=== Begin Enclosure ===

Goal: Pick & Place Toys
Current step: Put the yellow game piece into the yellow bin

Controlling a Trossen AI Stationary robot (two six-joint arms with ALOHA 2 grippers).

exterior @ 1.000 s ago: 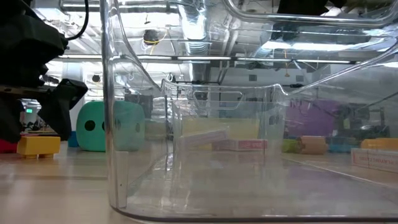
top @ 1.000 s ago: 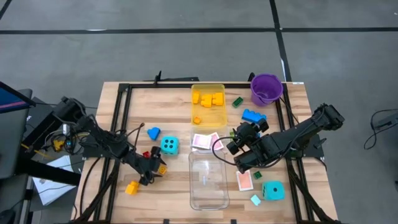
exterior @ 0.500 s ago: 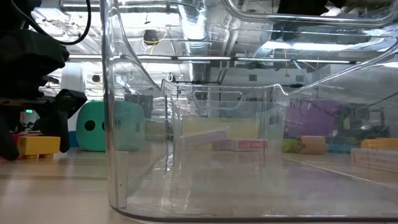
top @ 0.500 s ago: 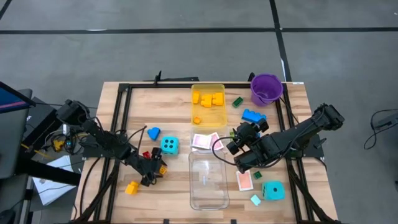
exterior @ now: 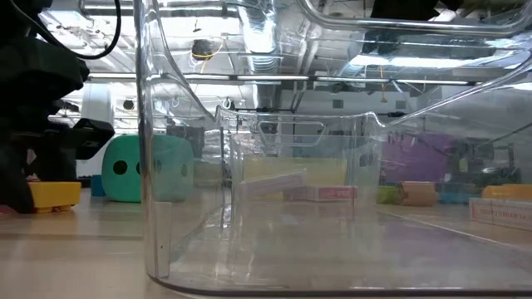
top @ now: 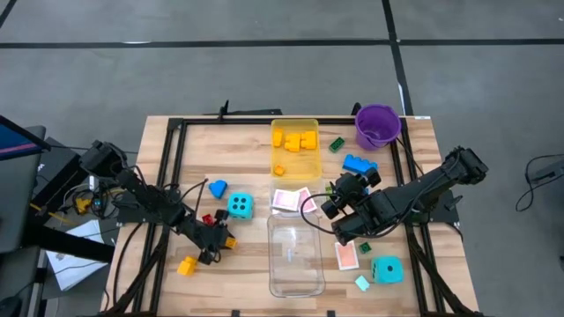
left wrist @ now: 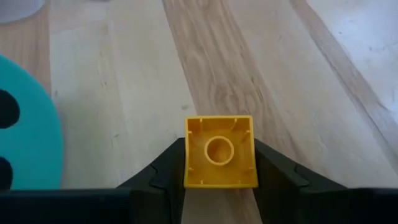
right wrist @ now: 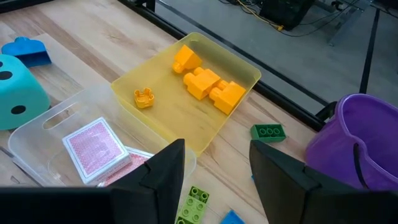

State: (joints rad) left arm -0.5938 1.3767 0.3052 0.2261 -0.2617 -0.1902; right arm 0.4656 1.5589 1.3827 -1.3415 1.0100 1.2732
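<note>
Closing on the small square yellow plastic brick (left wrist: 219, 152), the left gripper (left wrist: 217, 163) has one dark finger pressed to each side of it on the bare wood of the butcher-block table (top: 242, 150), near the left front and just left of the empty clear plastic tray (top: 293, 255). To do this step well, I would judge the grip should be firm and centred before any lift, then rise straight up so the brick does not twist out or catch the nearby cyan black-dotted die (top: 240, 206). A second yellow brick (top: 186, 265) lies just beside the arm and is best left undisturbed. Further back, the likely target is the yellow-tinted rectangular tray (top: 310, 163), which already holds yellow pieces; carry high over the pink-backed playing cards (top: 290, 200). The right gripper (right wrist: 211, 177) hangs parted and empty-handed over the table's right side, with the purple plastic bucket (top: 378, 126) beyond it at the far right corner
</note>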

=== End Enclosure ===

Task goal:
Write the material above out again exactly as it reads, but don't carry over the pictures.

Written response:
Goal: Pick & Place Toys
Current step: Put the yellow game piece into the yellow bin

Controlling a Trossen AI Stationary robot (two six-joint arms with ALOHA 2 grippers).

exterior @ 1.000 s ago: 
top @ 1.000 s ago: 
exterior @ 0.500 s ago: 
top @ 0.500 s ago: 
exterior @ now: 
top @ now: 
left wrist @ now: 
right wrist @ now: 

State: (joints rad) left arm -0.5938 1.3767 0.3052 0.2261 -0.2617 -0.1902; right arm 0.4656 1.5589 1.3827 -1.3415 1.0100 1.2732
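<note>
Closing on the small square yellow plastic brick (left wrist: 219, 152), the left gripper (left wrist: 217, 163) has one dark finger pressed to each side of it on the bare wood of the butcher-block table (top: 242, 150), near the left front and just left of the empty clear plastic tray (top: 293, 255). To do this step well, I would judge the grip should be firm and centred before any lift, then rise straight up so the brick does not twist out or catch the nearby cyan black-dotted die (top: 240, 206). A second yellow brick (top: 186, 265) lies just beside the arm and is best left undisturbed. Further back, the likely target is the yellow-tinted rectangular tray (top: 310, 163), which already holds yellow pieces; carry high over the pink-backed playing cards (top: 290, 200). The right gripper (right wrist: 211, 177) hangs parted and empty-handed over the table's right side, with the purple plastic bucket (top: 378, 126) beyond it at the far right corner
</note>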

The output contains nothing more.